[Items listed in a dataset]
○ ○ ○ ○ ○
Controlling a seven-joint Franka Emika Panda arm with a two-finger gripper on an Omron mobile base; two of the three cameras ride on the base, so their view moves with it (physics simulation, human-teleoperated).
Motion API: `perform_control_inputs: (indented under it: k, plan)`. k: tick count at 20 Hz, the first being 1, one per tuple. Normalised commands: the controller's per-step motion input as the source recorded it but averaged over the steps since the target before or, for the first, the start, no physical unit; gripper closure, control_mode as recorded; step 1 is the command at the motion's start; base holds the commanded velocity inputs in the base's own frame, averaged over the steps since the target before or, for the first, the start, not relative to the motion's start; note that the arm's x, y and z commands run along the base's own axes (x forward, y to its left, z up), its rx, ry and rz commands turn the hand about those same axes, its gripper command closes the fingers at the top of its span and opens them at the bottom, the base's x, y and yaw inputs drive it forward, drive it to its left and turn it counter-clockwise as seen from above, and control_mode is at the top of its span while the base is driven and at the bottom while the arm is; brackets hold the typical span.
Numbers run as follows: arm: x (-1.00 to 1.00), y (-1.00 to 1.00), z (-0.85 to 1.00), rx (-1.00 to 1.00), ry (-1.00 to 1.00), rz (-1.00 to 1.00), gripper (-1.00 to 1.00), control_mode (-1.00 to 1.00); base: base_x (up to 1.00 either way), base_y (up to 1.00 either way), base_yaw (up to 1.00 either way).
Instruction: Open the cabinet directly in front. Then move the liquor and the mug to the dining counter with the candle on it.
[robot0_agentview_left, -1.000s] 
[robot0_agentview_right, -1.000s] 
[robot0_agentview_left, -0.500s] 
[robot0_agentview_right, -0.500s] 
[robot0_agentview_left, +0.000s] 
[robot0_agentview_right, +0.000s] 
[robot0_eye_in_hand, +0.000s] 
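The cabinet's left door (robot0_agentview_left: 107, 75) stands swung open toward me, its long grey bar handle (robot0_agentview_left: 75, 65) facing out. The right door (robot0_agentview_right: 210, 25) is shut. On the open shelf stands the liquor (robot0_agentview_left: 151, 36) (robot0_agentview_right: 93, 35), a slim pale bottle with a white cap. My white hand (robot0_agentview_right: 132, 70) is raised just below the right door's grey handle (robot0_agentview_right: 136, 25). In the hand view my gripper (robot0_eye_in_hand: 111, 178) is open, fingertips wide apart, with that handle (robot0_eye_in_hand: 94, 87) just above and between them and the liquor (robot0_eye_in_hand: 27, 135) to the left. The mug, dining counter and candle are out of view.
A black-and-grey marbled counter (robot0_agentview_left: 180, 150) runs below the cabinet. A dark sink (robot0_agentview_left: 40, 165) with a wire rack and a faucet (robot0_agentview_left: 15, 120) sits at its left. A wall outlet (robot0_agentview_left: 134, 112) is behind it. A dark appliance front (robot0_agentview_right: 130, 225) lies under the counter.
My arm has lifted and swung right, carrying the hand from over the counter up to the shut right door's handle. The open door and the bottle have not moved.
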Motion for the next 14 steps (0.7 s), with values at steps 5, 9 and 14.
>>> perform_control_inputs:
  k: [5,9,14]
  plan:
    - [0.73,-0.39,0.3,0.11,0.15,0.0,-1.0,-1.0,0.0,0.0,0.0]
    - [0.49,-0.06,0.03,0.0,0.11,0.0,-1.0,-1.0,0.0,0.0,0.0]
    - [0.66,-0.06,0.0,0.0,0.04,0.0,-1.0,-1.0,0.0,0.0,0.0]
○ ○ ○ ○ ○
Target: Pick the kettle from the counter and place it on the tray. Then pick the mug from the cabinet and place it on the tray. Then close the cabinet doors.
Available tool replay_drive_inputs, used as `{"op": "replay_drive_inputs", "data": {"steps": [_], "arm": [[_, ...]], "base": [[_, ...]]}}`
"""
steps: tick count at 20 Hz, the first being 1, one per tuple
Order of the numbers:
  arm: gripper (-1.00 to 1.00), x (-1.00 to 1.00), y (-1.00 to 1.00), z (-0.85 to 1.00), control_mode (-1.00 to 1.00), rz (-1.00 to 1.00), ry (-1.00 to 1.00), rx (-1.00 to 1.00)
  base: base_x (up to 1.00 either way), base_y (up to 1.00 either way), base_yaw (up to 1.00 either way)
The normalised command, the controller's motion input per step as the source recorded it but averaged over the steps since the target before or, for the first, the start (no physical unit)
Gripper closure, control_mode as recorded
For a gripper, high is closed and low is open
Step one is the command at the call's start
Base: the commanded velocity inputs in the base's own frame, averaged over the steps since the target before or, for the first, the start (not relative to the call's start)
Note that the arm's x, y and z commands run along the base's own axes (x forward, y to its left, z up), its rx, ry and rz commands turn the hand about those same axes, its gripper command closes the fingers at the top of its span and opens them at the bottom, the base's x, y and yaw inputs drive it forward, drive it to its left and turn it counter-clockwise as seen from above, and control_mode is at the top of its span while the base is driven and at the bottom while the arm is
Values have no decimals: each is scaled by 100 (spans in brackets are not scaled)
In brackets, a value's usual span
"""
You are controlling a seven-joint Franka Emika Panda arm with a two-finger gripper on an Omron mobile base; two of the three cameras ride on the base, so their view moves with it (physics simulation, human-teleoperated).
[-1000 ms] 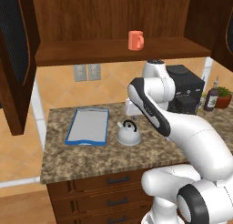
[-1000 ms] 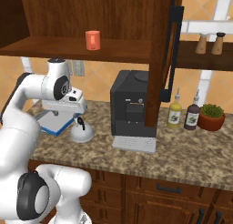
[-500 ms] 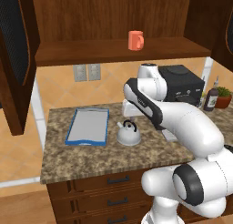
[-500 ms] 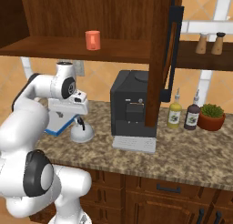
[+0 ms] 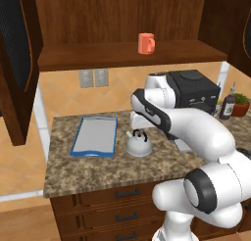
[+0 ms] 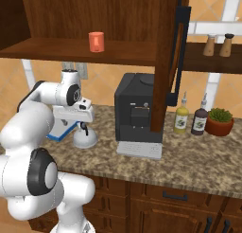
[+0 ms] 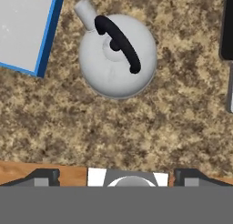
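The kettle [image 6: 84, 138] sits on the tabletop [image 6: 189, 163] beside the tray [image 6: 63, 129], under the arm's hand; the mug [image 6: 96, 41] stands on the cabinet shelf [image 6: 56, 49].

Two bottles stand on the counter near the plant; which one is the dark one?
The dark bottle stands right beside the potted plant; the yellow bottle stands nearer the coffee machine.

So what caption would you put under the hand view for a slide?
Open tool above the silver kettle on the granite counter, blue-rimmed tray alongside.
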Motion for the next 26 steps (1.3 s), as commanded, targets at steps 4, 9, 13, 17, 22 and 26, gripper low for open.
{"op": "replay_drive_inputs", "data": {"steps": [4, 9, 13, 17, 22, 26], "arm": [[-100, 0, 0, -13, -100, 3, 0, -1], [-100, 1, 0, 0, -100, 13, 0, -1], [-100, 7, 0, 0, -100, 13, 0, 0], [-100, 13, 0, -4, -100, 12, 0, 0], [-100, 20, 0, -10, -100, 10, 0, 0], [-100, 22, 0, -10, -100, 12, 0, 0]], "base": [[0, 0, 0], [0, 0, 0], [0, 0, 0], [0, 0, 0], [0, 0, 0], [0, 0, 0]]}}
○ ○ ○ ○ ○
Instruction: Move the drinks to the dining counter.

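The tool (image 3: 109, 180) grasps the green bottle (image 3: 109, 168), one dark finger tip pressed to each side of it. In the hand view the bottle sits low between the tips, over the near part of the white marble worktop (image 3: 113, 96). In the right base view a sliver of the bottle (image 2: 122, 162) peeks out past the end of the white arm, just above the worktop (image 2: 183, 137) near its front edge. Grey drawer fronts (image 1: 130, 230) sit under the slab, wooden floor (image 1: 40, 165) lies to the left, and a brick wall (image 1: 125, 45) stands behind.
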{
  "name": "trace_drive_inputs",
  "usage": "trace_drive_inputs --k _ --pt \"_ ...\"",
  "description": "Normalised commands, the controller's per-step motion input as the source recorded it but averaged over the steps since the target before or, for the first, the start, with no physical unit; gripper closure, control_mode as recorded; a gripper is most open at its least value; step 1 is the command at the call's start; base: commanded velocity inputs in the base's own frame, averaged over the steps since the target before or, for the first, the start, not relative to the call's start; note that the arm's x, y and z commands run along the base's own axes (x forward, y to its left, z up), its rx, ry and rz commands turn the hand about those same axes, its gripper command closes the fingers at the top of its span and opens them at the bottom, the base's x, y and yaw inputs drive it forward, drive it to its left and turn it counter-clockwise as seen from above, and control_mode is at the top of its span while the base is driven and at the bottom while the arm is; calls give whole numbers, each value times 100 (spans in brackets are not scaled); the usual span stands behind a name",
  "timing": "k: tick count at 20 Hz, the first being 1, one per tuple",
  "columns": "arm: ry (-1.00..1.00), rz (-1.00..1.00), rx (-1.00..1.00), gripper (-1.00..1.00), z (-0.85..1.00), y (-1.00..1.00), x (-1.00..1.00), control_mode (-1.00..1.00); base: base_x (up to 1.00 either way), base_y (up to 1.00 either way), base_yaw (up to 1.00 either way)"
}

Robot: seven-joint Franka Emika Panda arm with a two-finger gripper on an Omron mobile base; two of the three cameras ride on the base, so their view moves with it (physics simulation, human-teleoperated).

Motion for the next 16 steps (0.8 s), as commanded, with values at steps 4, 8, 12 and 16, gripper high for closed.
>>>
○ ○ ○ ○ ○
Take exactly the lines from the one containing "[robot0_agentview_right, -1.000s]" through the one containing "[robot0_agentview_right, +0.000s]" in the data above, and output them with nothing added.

ANSWER TO THIS TASK>
[robot0_agentview_right, -1.000s] 
[robot0_agentview_left, -0.500s] 
[robot0_agentview_right, -0.500s] 
[robot0_agentview_left, +0.000s] 
[robot0_agentview_right, +0.000s] 

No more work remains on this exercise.